■ **WORK TO COMPLETE**
Would you restate the entries below word for word, starting at the first line and ending with the one that has "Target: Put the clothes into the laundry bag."?

■ **RECORDS PROVIDED**

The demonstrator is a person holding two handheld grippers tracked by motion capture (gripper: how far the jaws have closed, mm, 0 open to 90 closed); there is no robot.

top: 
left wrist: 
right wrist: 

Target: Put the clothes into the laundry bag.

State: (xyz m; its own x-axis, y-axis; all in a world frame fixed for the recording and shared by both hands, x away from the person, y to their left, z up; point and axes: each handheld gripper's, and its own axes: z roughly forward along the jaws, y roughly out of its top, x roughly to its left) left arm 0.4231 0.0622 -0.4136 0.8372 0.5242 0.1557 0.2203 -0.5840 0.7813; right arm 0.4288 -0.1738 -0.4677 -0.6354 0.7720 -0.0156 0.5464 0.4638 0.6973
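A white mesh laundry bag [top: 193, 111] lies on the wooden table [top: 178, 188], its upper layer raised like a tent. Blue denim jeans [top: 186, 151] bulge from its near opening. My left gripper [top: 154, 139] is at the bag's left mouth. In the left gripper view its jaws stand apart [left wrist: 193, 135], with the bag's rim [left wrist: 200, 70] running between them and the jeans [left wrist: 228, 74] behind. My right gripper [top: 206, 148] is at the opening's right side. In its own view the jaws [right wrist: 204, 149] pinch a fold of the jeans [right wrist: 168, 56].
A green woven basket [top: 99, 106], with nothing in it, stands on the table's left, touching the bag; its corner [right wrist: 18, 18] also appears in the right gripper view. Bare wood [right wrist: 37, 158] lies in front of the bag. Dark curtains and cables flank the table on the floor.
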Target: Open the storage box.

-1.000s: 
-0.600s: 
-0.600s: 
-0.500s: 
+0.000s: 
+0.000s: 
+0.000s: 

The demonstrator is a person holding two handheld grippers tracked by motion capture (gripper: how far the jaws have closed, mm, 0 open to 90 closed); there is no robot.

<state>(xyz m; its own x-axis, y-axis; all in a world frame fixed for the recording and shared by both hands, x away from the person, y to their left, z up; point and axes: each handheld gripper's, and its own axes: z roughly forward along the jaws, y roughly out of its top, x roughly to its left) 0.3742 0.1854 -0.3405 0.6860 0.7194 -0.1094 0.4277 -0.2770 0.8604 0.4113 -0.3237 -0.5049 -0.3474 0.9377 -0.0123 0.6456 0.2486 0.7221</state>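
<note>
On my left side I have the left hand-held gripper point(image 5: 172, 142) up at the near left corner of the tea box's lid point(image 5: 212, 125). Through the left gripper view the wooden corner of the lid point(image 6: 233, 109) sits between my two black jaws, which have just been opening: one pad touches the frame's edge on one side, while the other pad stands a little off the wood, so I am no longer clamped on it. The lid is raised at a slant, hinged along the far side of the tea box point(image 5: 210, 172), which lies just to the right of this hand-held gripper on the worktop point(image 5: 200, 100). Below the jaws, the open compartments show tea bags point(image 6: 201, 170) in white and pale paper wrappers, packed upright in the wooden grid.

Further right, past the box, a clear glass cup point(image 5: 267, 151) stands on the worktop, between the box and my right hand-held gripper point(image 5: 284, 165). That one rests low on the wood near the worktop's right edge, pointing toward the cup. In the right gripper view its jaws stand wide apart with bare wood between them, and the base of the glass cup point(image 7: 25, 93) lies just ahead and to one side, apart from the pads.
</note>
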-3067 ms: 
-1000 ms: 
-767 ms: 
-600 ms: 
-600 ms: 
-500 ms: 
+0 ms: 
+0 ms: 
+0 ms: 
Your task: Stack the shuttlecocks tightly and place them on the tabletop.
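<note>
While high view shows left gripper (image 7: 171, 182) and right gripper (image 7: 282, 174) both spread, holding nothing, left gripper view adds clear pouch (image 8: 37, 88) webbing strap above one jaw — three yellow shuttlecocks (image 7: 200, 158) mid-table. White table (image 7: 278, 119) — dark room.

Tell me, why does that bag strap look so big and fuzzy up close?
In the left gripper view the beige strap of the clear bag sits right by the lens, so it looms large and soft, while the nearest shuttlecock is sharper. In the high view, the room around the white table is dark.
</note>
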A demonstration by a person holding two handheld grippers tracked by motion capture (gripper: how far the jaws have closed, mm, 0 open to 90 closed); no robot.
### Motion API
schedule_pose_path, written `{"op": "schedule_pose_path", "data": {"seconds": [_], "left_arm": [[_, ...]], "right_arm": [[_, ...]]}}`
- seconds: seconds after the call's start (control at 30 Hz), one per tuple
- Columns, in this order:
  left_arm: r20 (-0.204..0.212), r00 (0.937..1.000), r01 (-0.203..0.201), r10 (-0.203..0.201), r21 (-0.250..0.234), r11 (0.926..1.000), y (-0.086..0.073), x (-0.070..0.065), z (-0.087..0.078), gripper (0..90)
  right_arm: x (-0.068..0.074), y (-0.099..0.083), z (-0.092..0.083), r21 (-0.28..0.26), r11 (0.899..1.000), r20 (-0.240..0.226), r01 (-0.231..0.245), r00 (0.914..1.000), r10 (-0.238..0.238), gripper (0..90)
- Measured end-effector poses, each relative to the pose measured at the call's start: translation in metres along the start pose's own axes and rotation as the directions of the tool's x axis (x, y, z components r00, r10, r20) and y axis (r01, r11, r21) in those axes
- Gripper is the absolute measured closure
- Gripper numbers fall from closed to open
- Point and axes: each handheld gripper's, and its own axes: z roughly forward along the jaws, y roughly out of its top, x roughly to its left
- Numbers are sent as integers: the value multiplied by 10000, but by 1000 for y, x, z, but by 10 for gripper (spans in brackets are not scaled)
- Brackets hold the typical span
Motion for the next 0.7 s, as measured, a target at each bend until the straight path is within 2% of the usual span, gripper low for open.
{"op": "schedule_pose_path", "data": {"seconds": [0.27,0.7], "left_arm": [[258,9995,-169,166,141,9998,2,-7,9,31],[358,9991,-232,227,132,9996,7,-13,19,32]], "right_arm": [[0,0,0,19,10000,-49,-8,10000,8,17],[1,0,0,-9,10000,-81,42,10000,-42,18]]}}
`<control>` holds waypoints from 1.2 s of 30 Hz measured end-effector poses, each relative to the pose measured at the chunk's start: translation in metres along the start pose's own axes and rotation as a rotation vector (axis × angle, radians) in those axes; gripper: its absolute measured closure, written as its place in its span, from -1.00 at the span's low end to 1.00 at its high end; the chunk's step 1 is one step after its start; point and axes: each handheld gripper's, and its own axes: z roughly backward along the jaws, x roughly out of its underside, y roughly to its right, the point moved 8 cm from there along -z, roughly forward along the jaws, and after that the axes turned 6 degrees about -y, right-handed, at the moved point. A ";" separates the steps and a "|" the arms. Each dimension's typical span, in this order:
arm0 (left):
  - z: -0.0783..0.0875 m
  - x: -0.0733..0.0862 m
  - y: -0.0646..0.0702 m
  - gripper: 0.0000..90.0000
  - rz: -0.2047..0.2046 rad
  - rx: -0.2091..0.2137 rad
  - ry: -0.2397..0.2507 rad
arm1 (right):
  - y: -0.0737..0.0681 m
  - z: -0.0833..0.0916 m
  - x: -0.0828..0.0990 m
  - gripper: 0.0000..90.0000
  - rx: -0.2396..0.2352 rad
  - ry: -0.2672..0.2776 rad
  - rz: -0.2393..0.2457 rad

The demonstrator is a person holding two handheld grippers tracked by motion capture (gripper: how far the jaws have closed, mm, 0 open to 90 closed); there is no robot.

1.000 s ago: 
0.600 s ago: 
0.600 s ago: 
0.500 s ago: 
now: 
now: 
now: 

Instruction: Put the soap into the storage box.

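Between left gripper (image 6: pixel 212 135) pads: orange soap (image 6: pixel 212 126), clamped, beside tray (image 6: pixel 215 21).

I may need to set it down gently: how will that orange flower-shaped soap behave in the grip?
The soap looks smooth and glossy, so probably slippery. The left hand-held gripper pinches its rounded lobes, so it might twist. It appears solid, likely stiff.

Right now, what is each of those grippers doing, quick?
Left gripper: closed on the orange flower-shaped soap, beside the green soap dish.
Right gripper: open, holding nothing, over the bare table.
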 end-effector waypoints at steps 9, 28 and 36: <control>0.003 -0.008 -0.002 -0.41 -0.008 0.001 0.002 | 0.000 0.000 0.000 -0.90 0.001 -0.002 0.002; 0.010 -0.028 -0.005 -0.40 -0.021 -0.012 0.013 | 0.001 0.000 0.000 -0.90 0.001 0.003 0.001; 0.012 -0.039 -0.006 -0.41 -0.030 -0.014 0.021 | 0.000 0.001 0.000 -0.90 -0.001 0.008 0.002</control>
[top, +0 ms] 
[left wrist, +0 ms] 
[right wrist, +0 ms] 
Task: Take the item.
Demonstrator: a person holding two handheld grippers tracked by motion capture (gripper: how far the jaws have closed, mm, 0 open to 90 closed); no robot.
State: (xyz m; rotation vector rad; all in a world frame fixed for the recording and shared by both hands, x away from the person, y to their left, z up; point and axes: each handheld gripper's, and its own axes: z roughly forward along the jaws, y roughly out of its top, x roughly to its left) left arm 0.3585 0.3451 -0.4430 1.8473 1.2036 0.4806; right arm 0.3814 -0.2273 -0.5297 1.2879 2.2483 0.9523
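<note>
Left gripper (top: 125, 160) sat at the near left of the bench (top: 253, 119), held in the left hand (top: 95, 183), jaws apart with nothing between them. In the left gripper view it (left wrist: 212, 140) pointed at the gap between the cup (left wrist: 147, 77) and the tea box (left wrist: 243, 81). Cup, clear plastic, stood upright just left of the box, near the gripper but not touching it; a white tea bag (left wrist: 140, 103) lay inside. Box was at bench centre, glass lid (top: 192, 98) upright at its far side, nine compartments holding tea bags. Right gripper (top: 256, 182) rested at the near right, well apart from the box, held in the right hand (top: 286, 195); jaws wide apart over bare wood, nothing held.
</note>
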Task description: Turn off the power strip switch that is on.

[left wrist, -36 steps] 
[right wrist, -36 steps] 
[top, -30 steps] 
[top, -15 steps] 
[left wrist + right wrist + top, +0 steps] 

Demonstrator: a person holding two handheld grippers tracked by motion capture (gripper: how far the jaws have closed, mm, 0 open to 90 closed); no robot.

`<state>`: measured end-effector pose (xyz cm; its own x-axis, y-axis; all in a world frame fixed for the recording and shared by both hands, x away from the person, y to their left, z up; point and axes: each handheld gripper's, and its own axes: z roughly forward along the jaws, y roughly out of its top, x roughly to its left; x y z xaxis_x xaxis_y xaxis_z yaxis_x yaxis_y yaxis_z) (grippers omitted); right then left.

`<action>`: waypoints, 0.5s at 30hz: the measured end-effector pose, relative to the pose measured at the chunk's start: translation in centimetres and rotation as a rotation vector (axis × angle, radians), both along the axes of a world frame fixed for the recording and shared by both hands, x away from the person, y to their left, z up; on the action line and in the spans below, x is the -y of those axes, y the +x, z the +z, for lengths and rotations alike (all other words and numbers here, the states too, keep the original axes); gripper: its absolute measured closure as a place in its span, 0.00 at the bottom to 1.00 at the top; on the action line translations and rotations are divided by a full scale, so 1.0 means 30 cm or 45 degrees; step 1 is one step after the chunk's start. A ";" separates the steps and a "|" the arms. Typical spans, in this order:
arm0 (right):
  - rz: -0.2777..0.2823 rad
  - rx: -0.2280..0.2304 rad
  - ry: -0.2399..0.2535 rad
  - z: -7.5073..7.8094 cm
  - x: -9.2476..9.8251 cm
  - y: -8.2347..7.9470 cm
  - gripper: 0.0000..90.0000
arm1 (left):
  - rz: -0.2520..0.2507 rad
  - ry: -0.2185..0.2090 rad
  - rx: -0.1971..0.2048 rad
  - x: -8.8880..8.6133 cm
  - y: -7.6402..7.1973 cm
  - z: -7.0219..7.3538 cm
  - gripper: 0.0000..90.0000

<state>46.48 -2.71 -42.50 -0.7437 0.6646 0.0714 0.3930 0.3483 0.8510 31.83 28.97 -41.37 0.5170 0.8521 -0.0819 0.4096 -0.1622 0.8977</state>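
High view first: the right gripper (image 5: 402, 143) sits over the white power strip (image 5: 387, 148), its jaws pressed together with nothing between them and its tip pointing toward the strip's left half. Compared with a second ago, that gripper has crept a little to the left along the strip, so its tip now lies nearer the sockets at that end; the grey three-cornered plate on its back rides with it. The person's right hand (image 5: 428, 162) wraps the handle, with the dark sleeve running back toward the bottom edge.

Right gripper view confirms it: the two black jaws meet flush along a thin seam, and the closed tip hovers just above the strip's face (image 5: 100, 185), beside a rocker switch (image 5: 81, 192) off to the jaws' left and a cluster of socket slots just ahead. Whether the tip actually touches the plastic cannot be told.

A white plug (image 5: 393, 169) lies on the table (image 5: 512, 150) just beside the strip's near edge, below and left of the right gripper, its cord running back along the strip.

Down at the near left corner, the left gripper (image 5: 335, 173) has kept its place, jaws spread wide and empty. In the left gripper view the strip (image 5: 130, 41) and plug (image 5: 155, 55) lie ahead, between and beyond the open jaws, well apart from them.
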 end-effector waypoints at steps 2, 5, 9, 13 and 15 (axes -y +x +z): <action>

■ **REPLY**
The demonstrator is a person holding two handheld grippers tracked by motion capture (gripper: how far the jaws have closed, mm, 0 open to 90 closed); there is no robot.

top: 
left wrist: 
right wrist: 

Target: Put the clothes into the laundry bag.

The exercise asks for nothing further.